● **What the exercise asks**: For the records below, print the lines from the line with "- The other" through the line with "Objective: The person" exactly as written; include both end lines and exclude the rest.

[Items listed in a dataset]
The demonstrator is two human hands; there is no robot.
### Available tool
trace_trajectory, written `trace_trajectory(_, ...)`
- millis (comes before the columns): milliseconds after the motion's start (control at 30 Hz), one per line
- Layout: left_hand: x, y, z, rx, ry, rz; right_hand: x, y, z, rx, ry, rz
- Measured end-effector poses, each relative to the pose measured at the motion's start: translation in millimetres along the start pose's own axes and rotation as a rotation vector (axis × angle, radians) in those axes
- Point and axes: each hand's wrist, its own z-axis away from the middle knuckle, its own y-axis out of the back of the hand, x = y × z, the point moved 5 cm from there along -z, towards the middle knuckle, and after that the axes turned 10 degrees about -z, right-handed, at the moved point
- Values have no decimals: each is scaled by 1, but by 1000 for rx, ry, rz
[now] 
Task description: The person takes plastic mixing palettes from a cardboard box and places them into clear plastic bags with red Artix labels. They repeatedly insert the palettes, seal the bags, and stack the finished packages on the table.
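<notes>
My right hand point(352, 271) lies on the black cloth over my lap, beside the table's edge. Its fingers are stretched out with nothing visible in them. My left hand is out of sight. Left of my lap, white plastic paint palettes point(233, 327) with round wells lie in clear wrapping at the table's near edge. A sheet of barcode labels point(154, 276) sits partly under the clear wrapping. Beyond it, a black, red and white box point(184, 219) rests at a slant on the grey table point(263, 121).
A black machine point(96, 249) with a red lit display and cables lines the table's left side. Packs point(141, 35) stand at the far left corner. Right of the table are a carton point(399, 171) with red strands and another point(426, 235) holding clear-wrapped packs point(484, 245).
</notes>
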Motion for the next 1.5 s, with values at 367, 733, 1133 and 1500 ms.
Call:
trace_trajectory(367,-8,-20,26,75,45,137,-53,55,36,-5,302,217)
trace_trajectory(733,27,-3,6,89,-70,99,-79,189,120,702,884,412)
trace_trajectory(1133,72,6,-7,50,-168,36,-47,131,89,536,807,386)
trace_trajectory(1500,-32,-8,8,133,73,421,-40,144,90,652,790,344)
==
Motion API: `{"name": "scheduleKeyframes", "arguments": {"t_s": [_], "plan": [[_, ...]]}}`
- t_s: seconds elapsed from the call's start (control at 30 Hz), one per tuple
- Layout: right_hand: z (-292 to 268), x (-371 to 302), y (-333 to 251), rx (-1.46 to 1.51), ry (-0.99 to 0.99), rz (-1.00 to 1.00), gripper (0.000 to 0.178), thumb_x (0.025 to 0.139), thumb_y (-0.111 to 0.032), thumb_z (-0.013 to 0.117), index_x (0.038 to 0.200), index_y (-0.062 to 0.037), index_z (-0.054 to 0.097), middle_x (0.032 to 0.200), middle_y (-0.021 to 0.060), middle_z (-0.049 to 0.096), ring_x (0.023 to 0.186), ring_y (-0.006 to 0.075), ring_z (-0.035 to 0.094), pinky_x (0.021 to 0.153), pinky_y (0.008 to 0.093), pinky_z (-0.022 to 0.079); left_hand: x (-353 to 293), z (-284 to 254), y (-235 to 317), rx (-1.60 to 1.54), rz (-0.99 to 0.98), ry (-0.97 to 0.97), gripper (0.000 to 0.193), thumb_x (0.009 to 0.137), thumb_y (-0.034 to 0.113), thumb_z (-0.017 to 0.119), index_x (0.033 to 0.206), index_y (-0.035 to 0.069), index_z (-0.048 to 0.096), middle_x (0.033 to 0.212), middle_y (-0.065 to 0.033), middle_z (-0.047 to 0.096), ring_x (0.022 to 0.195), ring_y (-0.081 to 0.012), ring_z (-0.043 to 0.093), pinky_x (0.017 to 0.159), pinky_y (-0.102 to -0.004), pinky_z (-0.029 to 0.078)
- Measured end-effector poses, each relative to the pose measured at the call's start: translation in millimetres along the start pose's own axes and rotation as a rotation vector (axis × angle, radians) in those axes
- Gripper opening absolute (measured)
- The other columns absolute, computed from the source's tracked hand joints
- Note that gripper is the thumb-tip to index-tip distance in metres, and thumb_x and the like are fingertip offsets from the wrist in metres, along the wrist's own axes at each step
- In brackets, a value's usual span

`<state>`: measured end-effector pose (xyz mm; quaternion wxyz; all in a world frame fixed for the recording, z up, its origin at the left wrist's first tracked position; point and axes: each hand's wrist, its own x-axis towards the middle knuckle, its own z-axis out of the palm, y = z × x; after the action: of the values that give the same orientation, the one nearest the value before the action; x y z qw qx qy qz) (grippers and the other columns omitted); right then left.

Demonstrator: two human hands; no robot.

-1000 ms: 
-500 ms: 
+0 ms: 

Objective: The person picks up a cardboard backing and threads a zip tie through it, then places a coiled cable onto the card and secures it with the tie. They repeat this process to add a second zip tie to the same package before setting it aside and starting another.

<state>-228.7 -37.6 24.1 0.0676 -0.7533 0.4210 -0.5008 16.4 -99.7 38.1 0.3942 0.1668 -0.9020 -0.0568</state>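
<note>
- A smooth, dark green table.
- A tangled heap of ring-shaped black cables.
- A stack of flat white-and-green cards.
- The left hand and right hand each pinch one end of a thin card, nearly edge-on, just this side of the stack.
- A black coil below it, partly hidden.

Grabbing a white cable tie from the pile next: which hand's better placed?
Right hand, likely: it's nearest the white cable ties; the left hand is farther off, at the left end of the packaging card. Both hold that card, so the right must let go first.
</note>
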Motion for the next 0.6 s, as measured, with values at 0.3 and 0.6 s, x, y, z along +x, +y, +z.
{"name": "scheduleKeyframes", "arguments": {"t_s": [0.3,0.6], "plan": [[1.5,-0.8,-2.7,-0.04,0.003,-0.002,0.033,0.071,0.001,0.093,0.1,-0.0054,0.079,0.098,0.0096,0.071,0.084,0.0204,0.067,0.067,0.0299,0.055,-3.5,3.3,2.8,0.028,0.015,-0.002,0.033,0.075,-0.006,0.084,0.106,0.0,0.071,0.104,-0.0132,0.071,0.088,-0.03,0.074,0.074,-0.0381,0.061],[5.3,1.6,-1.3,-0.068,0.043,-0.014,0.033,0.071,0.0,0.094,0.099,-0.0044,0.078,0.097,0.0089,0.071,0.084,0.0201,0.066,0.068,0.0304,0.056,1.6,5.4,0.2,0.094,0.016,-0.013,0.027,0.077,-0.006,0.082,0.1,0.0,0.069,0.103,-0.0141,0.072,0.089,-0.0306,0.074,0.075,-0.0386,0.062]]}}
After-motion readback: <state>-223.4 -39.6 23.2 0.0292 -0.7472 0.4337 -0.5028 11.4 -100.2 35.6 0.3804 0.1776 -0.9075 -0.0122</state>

● **Task result**:
- The other columns absolute, computed from the source's tracked hand joints
- Note that gripper is the thumb-tip to index-tip distance in metres, and thumb_x and the like are fingertip offsets from the wrist in metres, along the wrist's own axes at each step
- In brackets, a value's usual span

`<state>`: measured end-effector pose (xyz mm; quaternion wxyz; all in a world frame fixed for the recording, z up, its origin at the left wrist's first tracked position; point and axes: each hand's wrist, its own x-axis towards the middle knuckle, its own z-axis out of the palm, y = z × x; after the action: of the values that give the same orientation, the one nearest the value before the action; x y z qw qx qy qz) (grippers and the other columns omitted); right then left.

Demonstrator: two human hands; no robot.

-1000 ms: 
-500 ms: 
+0 ms: 

Objective: The person picks up a cardboard backing and threads a zip tie through it, then places a coiled cable onto the card and secures it with the tie. They repeat this process to add a second zip tie to the same package before setting it aside and starting another.

This exercise has nothing more to it.